I need it to be real. I need the help. I know things can be fixed. We can rebuild it better than before.

I’m going to start.

That’s the Law

Things are always moving towards chaos. It’s a law.

Not just a law from a government, it’s a science law. Like Gravity. It is not appealable. It is as solid and inevitable as fate.

I know my life has felt like chaos during for the last two years. But this law in its proper language doesn’t call it chaos. It’s called entropy.

I just encountered that word in Flow—Csikszentmihalyi used the term “psychic entropy.” What a combination of words! It sounds like a name for a super villain. But the term is used to describe negative mental efforts—a chaotic state of mind.

To be more specific, the opposite of psychic entropy is controlled attention. The ugly head of a pandemic has captured my attention. It seemed to control my attention in a way that was hard to escape.

But it did not add to my life. Flow put a definition to this “If one chooses a trivial goal, success in it does not provide enjoyment.” The goal of getting through a pandemic alive is a very trivial goal. The kind of experience I’m trying to get back into—what is called flow experiences— “are just as real as being hungry, or as concrete as bumping into a wall. There is nothing mysterious of mystical about them…the self that is part of it expands its boundaries and becomes more complex than it had been” (pg 65)

I am hungry for this expanding soul. And I am running into the wall of entropy. Devolution. I really want to grow.

But I can change the direction of the entropy. I can take the psychic energy at my disposal and shift it towards expansion. I’m supposed to be complicated and I love it.

This stupid narrowing of all attention on one topic squeezes me out of my interestingness and enjoyment in life.

I did not come here to go small and rigid. This life is too rich to shrink


Walking in nature, in a forest or the desert, there is a beautiful balance apparent. The sun on the leaves are food for the the trees so they grow. The leaves in their turn fall and drop, feeding the insects in the earth below. The brittle dead leaves become fresh dirt through the process.

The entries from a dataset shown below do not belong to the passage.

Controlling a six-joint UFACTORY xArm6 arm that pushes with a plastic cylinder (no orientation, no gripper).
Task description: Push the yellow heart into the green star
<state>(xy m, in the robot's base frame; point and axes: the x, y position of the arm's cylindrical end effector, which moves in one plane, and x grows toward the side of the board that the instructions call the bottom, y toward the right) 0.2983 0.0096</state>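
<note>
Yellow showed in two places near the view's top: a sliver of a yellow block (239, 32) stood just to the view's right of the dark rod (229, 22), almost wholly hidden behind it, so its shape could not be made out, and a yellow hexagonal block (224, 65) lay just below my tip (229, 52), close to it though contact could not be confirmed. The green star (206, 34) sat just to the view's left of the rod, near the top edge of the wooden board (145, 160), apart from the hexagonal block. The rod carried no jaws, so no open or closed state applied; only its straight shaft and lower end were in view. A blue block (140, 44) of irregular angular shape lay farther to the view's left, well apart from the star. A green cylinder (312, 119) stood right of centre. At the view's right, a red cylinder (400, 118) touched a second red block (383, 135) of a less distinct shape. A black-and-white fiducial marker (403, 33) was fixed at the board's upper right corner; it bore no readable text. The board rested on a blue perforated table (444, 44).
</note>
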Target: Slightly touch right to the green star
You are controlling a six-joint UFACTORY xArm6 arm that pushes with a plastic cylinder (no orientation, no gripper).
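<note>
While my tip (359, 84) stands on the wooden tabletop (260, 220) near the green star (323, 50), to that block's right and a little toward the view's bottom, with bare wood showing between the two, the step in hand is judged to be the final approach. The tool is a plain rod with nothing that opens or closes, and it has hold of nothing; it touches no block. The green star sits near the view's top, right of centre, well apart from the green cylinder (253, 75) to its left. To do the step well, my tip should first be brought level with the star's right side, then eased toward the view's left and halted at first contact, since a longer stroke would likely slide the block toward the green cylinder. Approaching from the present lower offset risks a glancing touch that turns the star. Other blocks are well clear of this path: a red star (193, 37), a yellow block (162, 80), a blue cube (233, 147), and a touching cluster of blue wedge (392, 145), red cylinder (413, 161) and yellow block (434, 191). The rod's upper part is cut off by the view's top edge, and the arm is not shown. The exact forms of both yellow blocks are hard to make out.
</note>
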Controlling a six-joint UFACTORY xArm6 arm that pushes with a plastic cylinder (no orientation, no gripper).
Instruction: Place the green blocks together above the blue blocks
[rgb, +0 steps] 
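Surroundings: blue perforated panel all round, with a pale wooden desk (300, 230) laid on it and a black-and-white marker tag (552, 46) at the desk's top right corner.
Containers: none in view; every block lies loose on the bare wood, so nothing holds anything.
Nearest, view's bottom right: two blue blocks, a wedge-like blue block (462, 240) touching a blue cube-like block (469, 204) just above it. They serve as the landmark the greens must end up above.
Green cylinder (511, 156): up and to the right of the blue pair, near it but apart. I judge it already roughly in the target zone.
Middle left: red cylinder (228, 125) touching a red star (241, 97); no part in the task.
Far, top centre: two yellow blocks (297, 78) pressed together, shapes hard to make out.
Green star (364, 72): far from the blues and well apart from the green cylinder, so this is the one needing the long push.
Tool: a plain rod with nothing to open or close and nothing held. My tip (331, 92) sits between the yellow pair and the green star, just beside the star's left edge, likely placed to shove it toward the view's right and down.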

Butterflies, birds, bees, mammals and lizards all have their place. And I find my place when I walk among them.

There are cycles in the balance. Thing sprout, grow, bloom and die.

Sometimes disaster strikes and everything dies at once.

When I was a kid in Alaska, the flower most common, that was an everywhere flower, kept us company all through summer. It sprouted and bloomed and went to fluffy seed and then summer was over.

It was called fireweed. The story I heard is that this flower was tough, and it could survive very harsh conditions.

That’s probably why it did so well in the short-sun North.

But other, kinder environment had this flower too. After a fire swept through a forest all plants are dead. Blackened trees and scorched earth left behind.

Until the next rain. Then the plant pioneer would march up from the decimation. The cycle of rebirth would continue in stalks of purple flowers.

During the last two years I’ve had five jobs. Seems like a lot of disaster maybe. Somehow though, beauty has emerged every time.

Rebirth is what life does. It is subtle when the rebirth is in the midst of thrumming life. The tragedy of a consuming destruction is more dramatic.

And the beauty of the green leaves and delicate flowers growing on the black field is unforgettable.

This. This is the resilience of the balance. The cycle will go on. The seeds of our rebirth have been there all the time.